The New York Law Journal

Erika C. Collins and Ryan H. Hutzler, attorneys in the Employment, Labor & Workforce Management practice, co-authored an article in The New York Law Journal, titled “COVID-19’s Effect on the Dynamic Workplace Safety-Employee Privacy Relationship.” (Read the full version - subscription required.)

Following is an excerpt:

Over the past several weeks, some local governments around the globe have begun slowly to initiate progressive measures to revise and even rescind COVID-19 emergency legislation, orders and lockdowns. These governments now are grappling with workplace-specific issues.  As such, employers must determine how to maintain their duty of care to all employees and to protect employees’ health and safety, while safeguarding employees’ privacy.

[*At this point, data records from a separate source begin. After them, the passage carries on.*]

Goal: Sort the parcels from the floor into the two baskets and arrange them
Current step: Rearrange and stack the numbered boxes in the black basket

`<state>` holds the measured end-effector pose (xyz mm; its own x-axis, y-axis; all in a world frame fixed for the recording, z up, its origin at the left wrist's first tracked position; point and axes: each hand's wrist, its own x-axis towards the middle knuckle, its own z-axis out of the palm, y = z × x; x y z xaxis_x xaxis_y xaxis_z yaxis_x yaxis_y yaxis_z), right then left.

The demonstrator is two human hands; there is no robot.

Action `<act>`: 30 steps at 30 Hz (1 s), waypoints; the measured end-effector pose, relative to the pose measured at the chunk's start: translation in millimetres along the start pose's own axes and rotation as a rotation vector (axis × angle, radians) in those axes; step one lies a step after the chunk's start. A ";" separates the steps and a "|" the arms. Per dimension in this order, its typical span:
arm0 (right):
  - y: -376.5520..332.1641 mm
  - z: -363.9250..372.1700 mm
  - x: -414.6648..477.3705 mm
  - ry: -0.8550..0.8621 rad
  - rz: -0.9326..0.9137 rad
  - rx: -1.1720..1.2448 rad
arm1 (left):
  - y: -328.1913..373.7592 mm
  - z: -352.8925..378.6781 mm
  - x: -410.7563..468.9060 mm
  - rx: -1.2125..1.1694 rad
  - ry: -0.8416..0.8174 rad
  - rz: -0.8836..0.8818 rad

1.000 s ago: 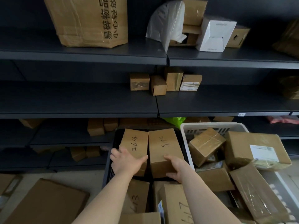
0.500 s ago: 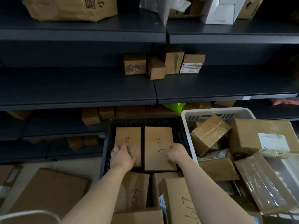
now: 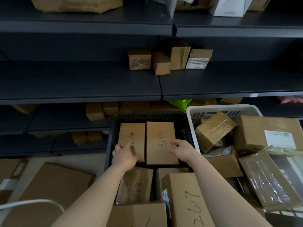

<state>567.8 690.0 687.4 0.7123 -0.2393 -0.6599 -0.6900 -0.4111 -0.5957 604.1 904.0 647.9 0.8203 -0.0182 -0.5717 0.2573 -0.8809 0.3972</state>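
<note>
A black basket (image 3: 147,114) holds two brown parcels lying flat side by side at its far end: one marked 2614 (image 3: 132,133) on the left and one with handwritten digits (image 3: 160,136) on the right. My left hand (image 3: 125,155) rests with spread fingers on the near end of the 2614 parcel. My right hand (image 3: 183,149) hovers at the near right corner of the other parcel, fingers loosely apart. Nearer me in the black basket are parcels marked 2613 (image 3: 137,185) and 2617 (image 3: 188,199). The white basket (image 3: 221,107) on the right is piled with parcels.
Dark shelving (image 3: 82,95) runs across behind the baskets, with small boxes (image 3: 168,59) on the middle shelf. A big labelled box (image 3: 268,131) and a taped parcel (image 3: 214,128) top the white basket. Flat cardboard (image 3: 54,185) lies on the floor at left, near a white cord (image 3: 32,202).
Both far parcels went from tilted up in my hands to lying flat in the black basket. My fingers have loosened and my right hand has lifted slightly off its parcel.
</note>
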 end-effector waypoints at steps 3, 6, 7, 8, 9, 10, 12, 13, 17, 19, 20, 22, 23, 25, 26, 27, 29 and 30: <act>2.7 -11.7 -22.2 0.024 -0.070 -0.066 | 6.0 -3.5 -18.9 -0.015 -0.010 0.029; 9.3 -20.1 -47.0 0.022 -0.086 -0.116 | 10.9 -5.5 -41.7 -0.060 -0.016 0.093; 12.9 -22.0 -55.8 0.025 -0.089 -0.147 | 12.4 -6.4 -50.7 -0.070 -0.027 0.125; 18.4 -23.3 -63.8 0.033 -0.089 -0.180 | 13.4 -7.4 -60.0 -0.073 -0.048 0.156; 25.1 -23.7 -71.4 0.042 -0.081 -0.208 | 14.0 -8.4 -69.5 -0.069 -0.079 0.183; 31.9 -23.5 -78.9 0.044 -0.065 -0.231 | 14.5 -9.1 -78.9 -0.059 -0.112 0.203; 45.2 -20.4 -91.7 0.040 -0.024 -0.289 | 12.5 -8.0 -94.7 -0.025 -0.181 0.216; 51.2 -17.4 -96.5 0.042 -0.003 -0.335 | 11.5 -6.5 -102.1 0.001 -0.210 0.215; 69.4 -1.2 -111.1 0.070 0.061 -0.431 | 5.9 8.1 -124.5 0.041 -0.229 0.195; 76.8 4.6 -115.9 0.107 0.080 -0.449 | 7.2 17.7 -134.9 0.057 -0.216 0.229; 80.0 6.0 -117.6 0.129 0.093 -0.454 | 9.2 22.9 -140.1 0.077 -0.224 0.255; 84.8 5.3 -120.8 0.149 0.126 -0.430 | 16.9 33.1 -149.9 0.110 -0.256 0.295; 86.8 4.0 -121.5 0.142 0.142 -0.389 | 21.8 37.2 -155.1 0.121 -0.263 0.301; 90.7 -0.5 -122.1 0.119 0.127 -0.256 | 29.0 43.7 -161.9 0.112 -0.257 0.280; 93.2 -3.3 -122.0 0.106 0.104 -0.183 | 31.5 45.7 -163.3 0.099 -0.247 0.267; 95.2 -6.7 -122.1 0.096 0.076 -0.108 | 32.2 47.6 -162.4 0.086 -0.234 0.256; 97.4 -13.3 -124.5 0.084 0.036 0.028 | 32.4 47.8 -160.2 0.037 -0.229 0.244; 97.2 -15.9 -125.6 0.083 0.023 0.081 | 32.2 46.6 -159.3 -0.012 -0.230 0.247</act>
<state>413.3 666.1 719.6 0.7018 -0.3217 -0.6356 -0.7123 -0.3332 -0.6178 457.8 856.5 718.3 0.7222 -0.3379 -0.6035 0.0719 -0.8312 0.5513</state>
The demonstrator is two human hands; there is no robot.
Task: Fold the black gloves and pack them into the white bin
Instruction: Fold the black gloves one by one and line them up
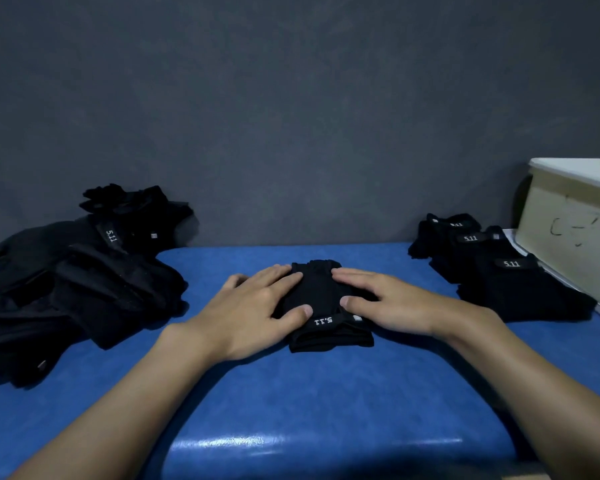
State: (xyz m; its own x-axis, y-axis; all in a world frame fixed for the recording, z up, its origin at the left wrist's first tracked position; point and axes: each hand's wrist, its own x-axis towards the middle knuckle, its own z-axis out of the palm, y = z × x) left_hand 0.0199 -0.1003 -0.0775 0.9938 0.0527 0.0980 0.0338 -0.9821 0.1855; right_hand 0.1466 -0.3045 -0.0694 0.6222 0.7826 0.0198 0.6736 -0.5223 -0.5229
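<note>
A folded black glove (321, 292) with a "5.11" cuff label lies in the middle of the blue table (326, 393). My left hand (257, 310) presses flat on its left side, fingers straight. My right hand (388, 303) presses flat on its right side, thumb near the cuff. A loose heap of unfolded black gloves (73, 289) lies at the left. A row of folded black gloves (496, 268) sits at the right. The white bin (575, 216) stands at the far right edge; its inside is hidden.
A dark grey wall (291, 116) rises right behind the table. The blue surface reaches toward me between my forearms. The bin stands close against the row of folded gloves.
</note>
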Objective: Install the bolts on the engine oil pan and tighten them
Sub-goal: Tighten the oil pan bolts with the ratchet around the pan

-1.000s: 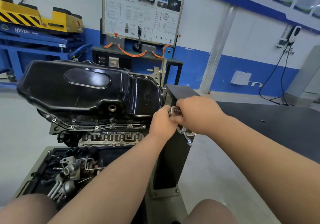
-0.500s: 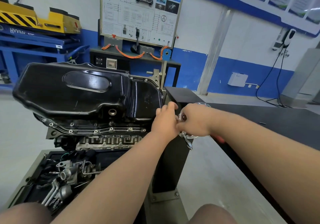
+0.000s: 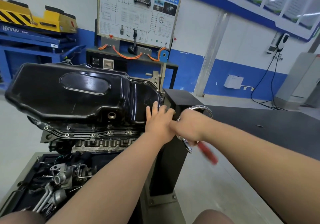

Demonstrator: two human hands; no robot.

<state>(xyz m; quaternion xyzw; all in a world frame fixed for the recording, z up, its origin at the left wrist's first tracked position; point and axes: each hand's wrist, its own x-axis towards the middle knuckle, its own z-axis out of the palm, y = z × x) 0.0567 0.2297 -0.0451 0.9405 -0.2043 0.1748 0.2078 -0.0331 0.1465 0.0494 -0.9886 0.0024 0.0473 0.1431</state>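
Against the right end of the oil pan, whose near flange already carries bolts, the left hand has uncurled, its fingers now spread flat and holding nothing. Just right of the pan, the right hand grips a red-handled wrench, whose handle has swung into view. It is probably tightening the end bolt.

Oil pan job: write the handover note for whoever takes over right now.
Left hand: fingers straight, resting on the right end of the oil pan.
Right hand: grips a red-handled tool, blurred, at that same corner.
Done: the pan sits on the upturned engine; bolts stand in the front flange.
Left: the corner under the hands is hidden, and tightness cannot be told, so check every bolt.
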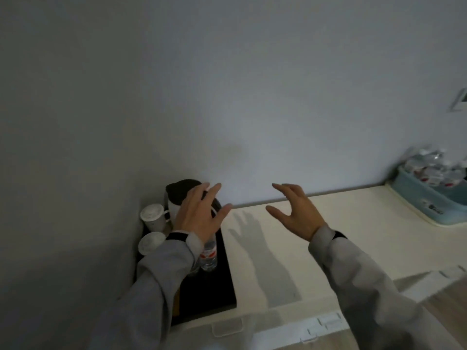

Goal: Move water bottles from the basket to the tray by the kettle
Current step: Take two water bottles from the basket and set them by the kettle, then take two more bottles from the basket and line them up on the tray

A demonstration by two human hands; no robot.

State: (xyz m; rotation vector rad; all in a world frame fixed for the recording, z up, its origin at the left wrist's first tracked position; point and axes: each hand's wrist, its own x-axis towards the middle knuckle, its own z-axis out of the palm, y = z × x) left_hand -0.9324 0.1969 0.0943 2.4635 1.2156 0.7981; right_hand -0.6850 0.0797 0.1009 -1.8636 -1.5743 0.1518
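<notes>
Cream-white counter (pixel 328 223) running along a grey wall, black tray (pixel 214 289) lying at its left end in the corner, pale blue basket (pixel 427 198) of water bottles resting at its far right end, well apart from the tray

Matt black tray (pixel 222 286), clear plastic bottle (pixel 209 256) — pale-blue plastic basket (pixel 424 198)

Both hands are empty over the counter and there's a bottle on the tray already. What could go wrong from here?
1. The left hand hovers over the water bottle on the black tray; pulling back low might tip it.
2. The kettle and two lidded cups crowd the tray's far end, so later bottles have little room.
3. The blue basket sits far right, a long reach.
</notes>
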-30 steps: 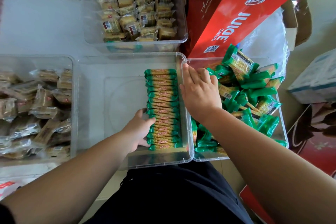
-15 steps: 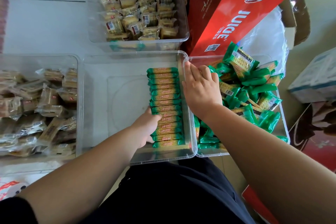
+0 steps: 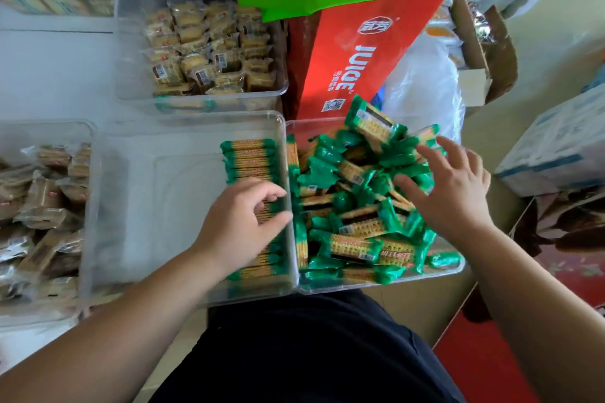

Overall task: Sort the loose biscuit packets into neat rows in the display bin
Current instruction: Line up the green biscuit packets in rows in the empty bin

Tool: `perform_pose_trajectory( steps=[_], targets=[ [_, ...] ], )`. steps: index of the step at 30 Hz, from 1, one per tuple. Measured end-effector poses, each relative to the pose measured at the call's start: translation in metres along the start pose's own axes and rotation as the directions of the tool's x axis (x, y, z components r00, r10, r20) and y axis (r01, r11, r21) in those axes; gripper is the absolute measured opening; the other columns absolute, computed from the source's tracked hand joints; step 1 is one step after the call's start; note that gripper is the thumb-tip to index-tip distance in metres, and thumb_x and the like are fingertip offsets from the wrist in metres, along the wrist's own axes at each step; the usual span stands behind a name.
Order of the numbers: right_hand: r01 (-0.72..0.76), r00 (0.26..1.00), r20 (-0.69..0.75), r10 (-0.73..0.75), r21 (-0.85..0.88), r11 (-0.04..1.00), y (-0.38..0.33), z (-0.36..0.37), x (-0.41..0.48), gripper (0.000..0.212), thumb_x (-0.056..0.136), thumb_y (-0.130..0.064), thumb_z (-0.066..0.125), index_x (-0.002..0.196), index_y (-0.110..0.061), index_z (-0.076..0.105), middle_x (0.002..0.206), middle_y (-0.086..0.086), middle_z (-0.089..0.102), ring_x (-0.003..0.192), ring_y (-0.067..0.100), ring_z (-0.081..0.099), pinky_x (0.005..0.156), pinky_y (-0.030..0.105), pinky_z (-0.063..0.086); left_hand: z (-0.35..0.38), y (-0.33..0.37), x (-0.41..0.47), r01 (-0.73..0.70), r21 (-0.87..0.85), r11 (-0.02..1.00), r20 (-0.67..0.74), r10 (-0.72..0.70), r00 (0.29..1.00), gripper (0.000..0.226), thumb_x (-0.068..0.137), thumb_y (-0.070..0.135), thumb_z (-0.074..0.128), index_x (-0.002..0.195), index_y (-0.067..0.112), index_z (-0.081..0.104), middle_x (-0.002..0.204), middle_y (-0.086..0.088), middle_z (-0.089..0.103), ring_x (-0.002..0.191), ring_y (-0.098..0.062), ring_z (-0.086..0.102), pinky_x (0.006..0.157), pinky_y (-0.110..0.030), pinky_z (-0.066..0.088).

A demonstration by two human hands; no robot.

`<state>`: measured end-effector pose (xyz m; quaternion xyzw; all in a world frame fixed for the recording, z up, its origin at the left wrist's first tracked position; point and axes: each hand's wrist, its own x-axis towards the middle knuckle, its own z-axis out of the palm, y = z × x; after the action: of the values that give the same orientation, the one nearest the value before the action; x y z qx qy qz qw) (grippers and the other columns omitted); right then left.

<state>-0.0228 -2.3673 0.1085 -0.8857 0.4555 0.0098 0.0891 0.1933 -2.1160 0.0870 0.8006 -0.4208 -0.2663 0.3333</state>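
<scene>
**Position.** The clear plastic display bin (image 3: 163, 206) holds one row of green-ended yellow biscuit packets (image 3: 248, 157). The packets stand on edge against the bin's right wall, and the rest of the floor is bare. Touching it on the right, a second clear plastic bin (image 3: 314, 124) holds the heap of loose green biscuit packets (image 3: 353, 226), piled above its rim.

**Hands.** The left hand (image 3: 242, 222) rests on the near half of the row with its fingers bent over the packet tops. Whether it pinches a packet or only steadies the row cannot be told. The right hand (image 3: 448, 186) is released, fingers spread and holding nothing, over the far right of the heap. It is blurred, so contact is uncertain.

**Risks.**
- The row has no support on its left side. If the left hand lifts away carelessly, packets could tip over onto the bare floor.
- The heap stands above its rim. Raking through it could push packets over the far or right edge.
- A packet taken from the heap and placed unturned would break the row's alignment.

**Orientation.** Each packet in the row has its long axis running left to right, with the green ends at either side. The row itself runs from far to near. The loose packets point in every direction, and one at the far side is tilted upward.
</scene>
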Motion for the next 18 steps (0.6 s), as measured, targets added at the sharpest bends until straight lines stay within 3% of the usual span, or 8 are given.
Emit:
perform_pose_trajectory(
  steps=[4, 7, 9, 11, 15, 18],
  targets=[
    [0.017, 0.975, 0.217, -0.042, 0.117, 0.993, 0.043, 0.004, -0.005, 0.079, 0.083, -0.066, 0.059, 0.153, -0.042, 0.032, 0.165, 0.009, 0.021, 0.149, 0.036, 0.022, 0.118, 0.052, 0.023, 0.041, 0.035, 0.013, -0.274, 0.205, 0.94, 0.139, 0.249, 0.958, 0.055, 0.076, 0.045, 0.087, 0.121, 0.017, 0.072, 0.114, 0.001, 0.07, 0.107, -0.02, 0.063, 0.095, -0.036, 0.053],
    [0.06, 0.97, 0.215, -0.113, 0.24, 0.969, 0.056, 0.012, -0.005, 0.068, 0.088, -0.056, 0.063, 0.148, -0.04, 0.036, 0.161, 0.004, 0.028, 0.144, 0.029, 0.034, 0.111, 0.049, 0.038, 0.07, 0.051, 0.026, -0.427, 0.538, 0.727, 0.379, 0.244, 0.893, 0.084, 0.07, 0.07, 0.078, 0.135, 0.018, 0.064, 0.122, 0.0, 0.065, 0.113, -0.026, 0.057, 0.097, -0.044, 0.05],
    [0.083, 0.972, 0.185, -0.146, 0.315, 0.945, 0.06, 0.016, -0.004, 0.061, 0.088, -0.042, 0.072, 0.142, -0.036, 0.042, 0.155, 0.002, 0.03, 0.131, 0.024, 0.045, 0.102, 0.045, 0.048, 0.085, 0.057, 0.031, -0.411, 0.634, 0.655, 0.438, 0.134, 0.889, 0.094, 0.078, 0.073, 0.069, 0.152, 0.02, 0.045, 0.138, 0.0, 0.054, 0.128, -0.027, 0.047, 0.107, -0.043, 0.039],
    [0.13, 0.968, 0.155, -0.197, 0.361, 0.923, 0.063, 0.018, -0.003, 0.057, 0.086, -0.034, 0.076, 0.134, -0.035, 0.047, 0.15, 0.003, 0.029, 0.113, 0.018, 0.05, 0.097, 0.043, 0.051, 0.095, 0.06, 0.033, -0.343, 0.642, 0.685, 0.422, 0.057, 0.905, 0.095, 0.084, 0.067, 0.067, 0.159, 0.022, 0.031, 0.148, 0.002, 0.046, 0.136, -0.024, 0.039, 0.112, -0.04, 0.032],
    [0.284, 0.947, 0.077, -0.312, 0.25, 0.926, 0.077, 0.02, 0.009, 0.048, 0.081, -0.029, 0.078, 0.122, -0.032, 0.053, 0.153, 0.001, 0.038, 0.127, 0.031, 0.043, 0.104, 0.048, 0.039, 0.1, 0.066, 0.033, -0.219, 0.555, 0.803, 0.378, -0.009, 0.926, 0.084, 0.078, 0.059, 0.08, 0.145, 0.026, 0.043, 0.144, 0.006, 0.051, 0.133, -0.02, 0.044, 0.109, -0.038, 0.038],
    [0.344, 0.931, 0.075, -0.357, 0.145, 0.928, 0.077, 0.019, 0.021, 0.043, 0.082, -0.037, 0.075, 0.12, -0.033, 0.056, 0.13, -0.009, 0.06, 0.125, 0.03, 0.044, 0.099, 0.048, 0.037, 0.103, 0.074, 0.029, -0.158, 0.557, 0.816, 0.362, -0.067, 0.93, 0.069, 0.078, 0.051, 0.083, 0.13, 0.029, 0.044, 0.126, 0.004, 0.058, 0.12, -0.02, 0.052, 0.099, -0.037, 0.044]
  ],
)
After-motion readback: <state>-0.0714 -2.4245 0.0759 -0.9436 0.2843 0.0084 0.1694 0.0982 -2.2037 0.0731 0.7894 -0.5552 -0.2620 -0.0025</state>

This inevitable and inherent tension underlies the discussion surrounding several workplace issues, including COVID-19 testing, taking temperatures, requiring face coverings and disclosing COVID-19 exposure in employee return to work questionnaires. The below analysis highlights some general themes and practices before providing some country-specific information.  Note, however, that this is intended as a high-level overview of the applicable legal issues in certain jurisdictions, and this country-specific information likely is not sufficiently comprehensive or exhaustive to address fact-intensive inquiries and concerns.

COVID-19 Testing

Assuming that COVID-19 tests are available and can produce accurate results quickly, certain countries, including Australia and Brazil, allow employers to require employees to submit to COVID-19 tests. In such countries, the principle of protecting employees’ health is paramount in relation to employee privacy concerns. Employers, however, may be required to support such a request with a lawful and reasonable purpose. For example, employers must comply with privacy laws when requiring COVID-19 testing of employees and failure to do so may render such requests unlawful.  In addition, prior to requiring a COVID-19 test, employees may have to show or report COVID-19 symptoms.  Many countries also require employers to obtain employee consent in a certain form prior to mandating COVID-19 testing. For example, in Luxembourg, Thailand and the United Kingdom, employee consent should be obtained in writing.  That said, some countries, including France and Germany, among others, do not allow employers to require COVID-19 testing of employees because, for example, nasal swabs are invasive and employers unlikely are able to justify that such a test is necessary and proportionate, except in very exceptional cases, employers are not allowed to require employees to submit to any type of health check and employers cannot process any medical data of employees.  Some other countries, including the Netherlands and Singapore, do not allow employers to require COVID-19 testing, and instead only company doctors or medical professionals may assess whether employees should take a COVID-19 test.